By itself, each margin serves a purpose and tells a tale, and is worth calculating. Thus, the contribution margin measures the pure profits that you generate with every marginal unit you sell, since it nets out only the variable cost associated with producing that unit, giving many software companies close to 100% contribution margins. Gross margins are a close relative, providing a direct measure of marginal profitability and an indirect measure of how revenue increases flow into profits. To illustrate, Zoom, one of the few stocks that has seen its value increase during the crisis, reported a gross margin of 92% in 2019. Operating margins measure what is left after the other operating expenses of the company, which cannot be directly traced to individual unit sales, but are nevertheless necessary for its operations. Thus, R&D expenses and SG&A costs are netted out from gross profit to get to operating profit, yielding a measure that will capture economies of scale, as the company scales up. Netting out taxes and interest expenses, and adding back income from cash and cross holdings, yields net margin, a measure of what equity investors get to keep out of every dollar of revenues. It is a mixed and noisy measure, reflecting a company's operating model, its tax liabilities and its financial leverage (since debt creates interest expenses and affects taxes), as well as non-operating assets. Along the way, there are diversions. If you take the operating income, act like you have no debt and net the taxes you would have paid on that operating income, you get after-tax operating margin, a measure of operating profitability that takes into account taxes.
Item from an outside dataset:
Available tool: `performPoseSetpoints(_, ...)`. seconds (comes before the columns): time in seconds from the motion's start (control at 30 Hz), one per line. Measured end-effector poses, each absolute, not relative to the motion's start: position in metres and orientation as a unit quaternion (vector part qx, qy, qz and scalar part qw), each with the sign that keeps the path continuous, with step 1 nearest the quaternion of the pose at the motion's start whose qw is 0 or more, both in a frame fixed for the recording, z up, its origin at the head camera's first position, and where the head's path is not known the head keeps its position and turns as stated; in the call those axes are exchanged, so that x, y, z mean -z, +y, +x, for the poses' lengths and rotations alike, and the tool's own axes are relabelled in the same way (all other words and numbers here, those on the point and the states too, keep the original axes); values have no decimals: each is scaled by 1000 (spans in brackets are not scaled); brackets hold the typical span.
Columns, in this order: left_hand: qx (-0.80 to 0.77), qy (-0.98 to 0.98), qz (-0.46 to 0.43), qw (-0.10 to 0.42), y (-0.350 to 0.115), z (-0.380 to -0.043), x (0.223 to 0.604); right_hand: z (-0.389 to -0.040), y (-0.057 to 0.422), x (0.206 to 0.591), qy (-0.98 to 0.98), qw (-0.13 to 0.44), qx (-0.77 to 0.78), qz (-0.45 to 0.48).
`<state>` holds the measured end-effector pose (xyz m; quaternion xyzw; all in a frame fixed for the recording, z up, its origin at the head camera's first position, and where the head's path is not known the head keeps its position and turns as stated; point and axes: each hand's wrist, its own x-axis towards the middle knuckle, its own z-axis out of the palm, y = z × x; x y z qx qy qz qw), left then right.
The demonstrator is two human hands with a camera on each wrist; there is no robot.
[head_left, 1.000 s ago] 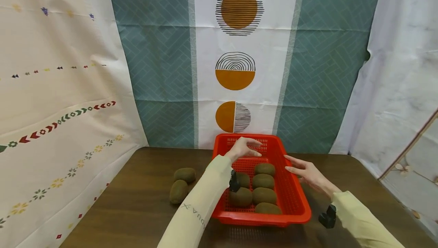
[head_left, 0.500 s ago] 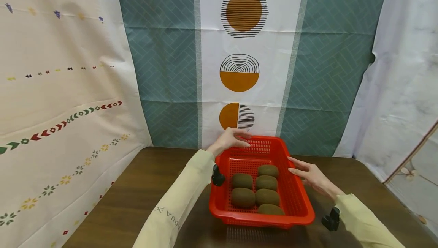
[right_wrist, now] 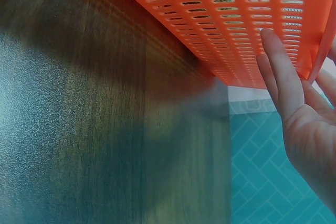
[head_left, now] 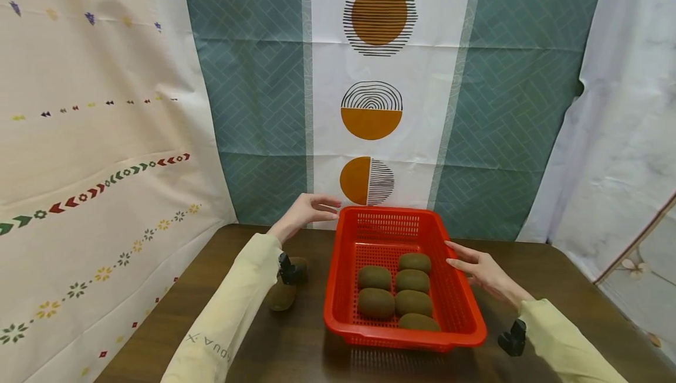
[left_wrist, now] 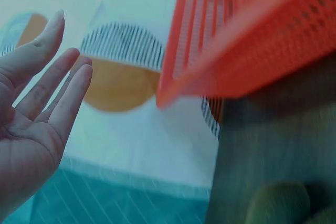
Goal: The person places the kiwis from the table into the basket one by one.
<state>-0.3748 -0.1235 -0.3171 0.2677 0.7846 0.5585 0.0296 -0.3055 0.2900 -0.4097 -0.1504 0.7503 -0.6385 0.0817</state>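
Observation:
My left hand [head_left: 310,209] is in the air just left of the basket's far-left corner. Its fingers are extended and hold nothing; in the left wrist view the palm [left_wrist: 29,140] is bare. A red plastic basket [head_left: 391,336] with slotted walls contains several brown kiwis [head_left: 376,303], lying in two columns. My right hand [head_left: 486,271] holds the basket's right rim. In the right wrist view, some fingers [right_wrist: 286,77] lie along the outer wall [right_wrist: 236,19], while others pass beyond the rim. Two more kiwis [head_left: 281,296] lie on the table, partly hidden by the left forearm.
The dark wooden table [head_left: 296,353] extends around the basket. A patterned cloth [head_left: 253,107] hangs behind it, with a cream cloth [head_left: 105,195] at the left and a pale cloth [head_left: 623,136] at the right.
My left hand has moved from above the basket out past its left rim, over the table. The right hand stays at the rim, and the kiwis in the basket look unmoved.

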Motion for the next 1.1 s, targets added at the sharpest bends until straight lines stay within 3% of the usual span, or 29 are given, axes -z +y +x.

If you take operating income, and add back depreciation and amortization, you get EBITDA margin, a measure of operating cash flows, before reinvestment. In recent year, companies with large stock based employee compensation have taken the tack that since it is in the form of shares or options, it is not an expense, and have added back this and other "extraordinary" expenses (with lots of leeway on what comprises extraordinary) to compute adjusted EBITDA margins that supposedly capture even better the cash flows at the firm. 

As you look at margins, whether reported by a company or computed by a third party (including me), here are some general principles to keep in mind. First, desperation drives a money-losing company up the income statement to use more expansive forms of margin. Notice that Microsoft, which has operating margins of close to 35% and net margins of 20% plus, never talks about gross margins, whereas some of Tesla's biggest promoters keep bring up the fact that its gross margin is 25%. Boasting that your gross margin is positive is akin to being on a diet and claiming that you consume only 1800 calories a day, but that is before you count the calories in the second courses at meals, desserts and snacks. Second, not all adjustments are created equal. I have long argued that while adding back depreciation and amortization to get to an EBITDA margin may be justifiable, adding back stock based compensation is not, since it is effectively using a barter system to evade cash flows. Put differently, you could have issued those restricted shares or options in the market, and used the cash to pay your employees, and chose not to.
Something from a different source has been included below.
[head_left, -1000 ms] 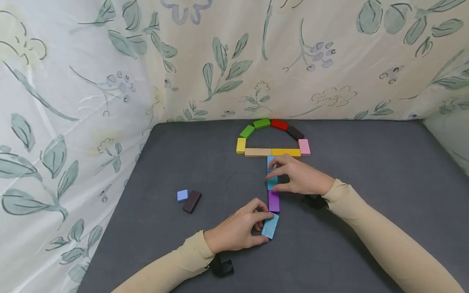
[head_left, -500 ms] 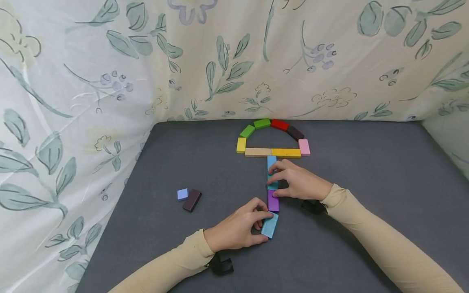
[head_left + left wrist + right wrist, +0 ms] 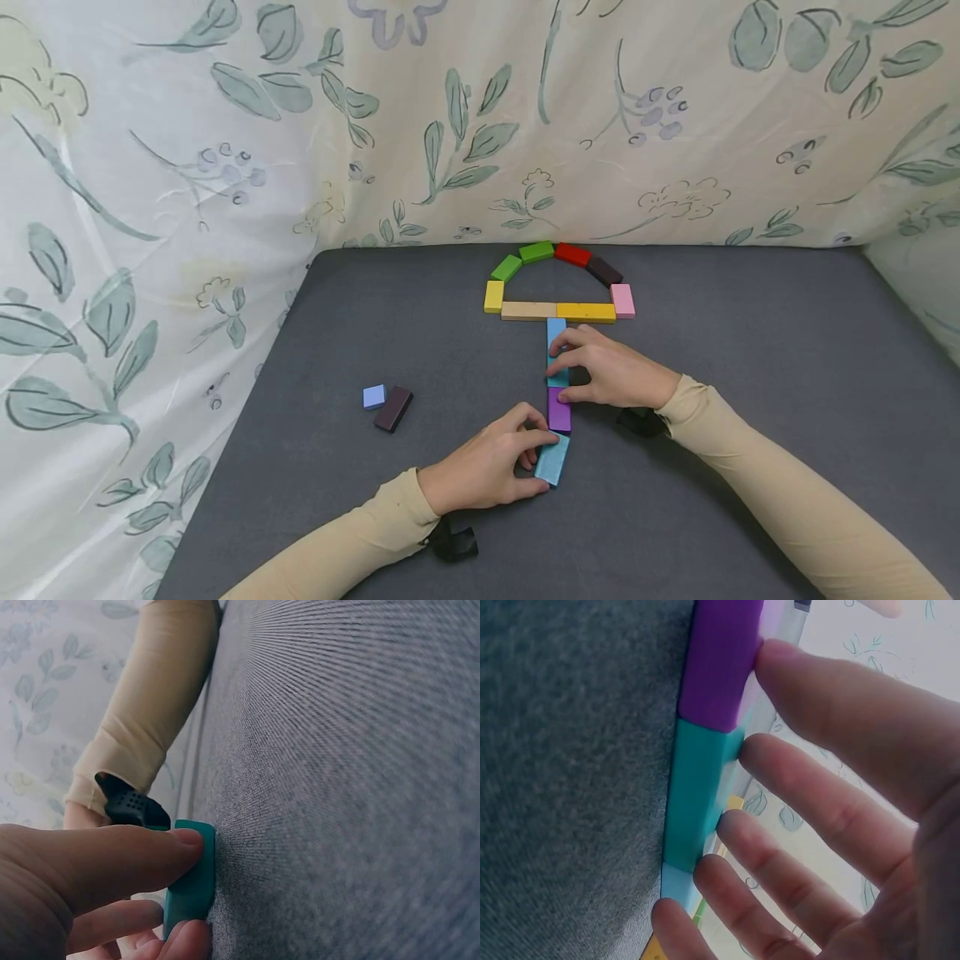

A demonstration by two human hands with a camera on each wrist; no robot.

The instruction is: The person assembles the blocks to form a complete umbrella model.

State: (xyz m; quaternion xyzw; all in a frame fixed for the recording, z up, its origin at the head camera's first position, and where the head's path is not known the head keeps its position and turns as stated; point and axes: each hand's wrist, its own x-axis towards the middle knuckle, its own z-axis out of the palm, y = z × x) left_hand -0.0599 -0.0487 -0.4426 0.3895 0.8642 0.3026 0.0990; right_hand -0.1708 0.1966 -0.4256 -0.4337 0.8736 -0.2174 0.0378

Margins: A Global Overview
As with growth rates, I am going to begin by offering some background on the data that I use to compute my margins, and the adjustments that I make along the way. I use the revenues and income numbers from the trailing 12 months, which at the start of 2020, would give me the financials for most firms from October 2018 to September 2019. While that may seem short sighted, I have the archived numbers from the last decade on my website, for you to download and make your own judgments. Of course, with the market crisis fully upon us and a recession looming, you will be well served looking at the historical data. I start looking at margins across industries, to get a rough measure of how revenues flow through as earnings to the firm and its equity investors. In the table below, I list the ten industry groups with the highest and lowest operating margins, using global companies:
Download spreadsheet
Note that retail is particularly exposed in this crisis, simply because margins were low to begin with, though the question of how much will vary across retail. Thus, grocery and online retail may be more resilient than automotive and general retail from a prolonged shut down of commerce. Among the highest margin businesses, there are many that will see margins deteriorate very quickly from this crisis, with energy (both oil and green) showing the biggest near term hits. Real estate will also be exposed if there is a deep recession, but software, beverages and tobacco should see profitability hold up better. Looking across regions, I compute profitability measures across all companies in each region, recognizing that the industries that dominate each region be very different. 
Download spreadsheet
Note that the Asia had the lowest margins in 2019, a warning that high growth does not always translate into profitability. Conversely, Eastern European & Russian companies have high margins, albeit with low growth. African and Middle Eastern companies have sky high margins, reflecting domestic companies that dominate local markets with little competition.

Reinvestment Efficiency
If revenue growth captures the scaling up factor, and margins the profitability of a business, the last part of the story has to be about the efficiency with which the growth is delivered. For manufacturing companies, this will be captured in how much they spend in adding production capacity, and how efficiently they use this added capacity to produce more units. For non-manufacturing companies, the investment may be in research and development, acquisitions and other "intangibles", but it too is reinvestment and its payoff in growth affects value. For retail firms, it may take the form of inventory, accounts receivable and other ingredients of working capital, and how well they can manage these as they grow.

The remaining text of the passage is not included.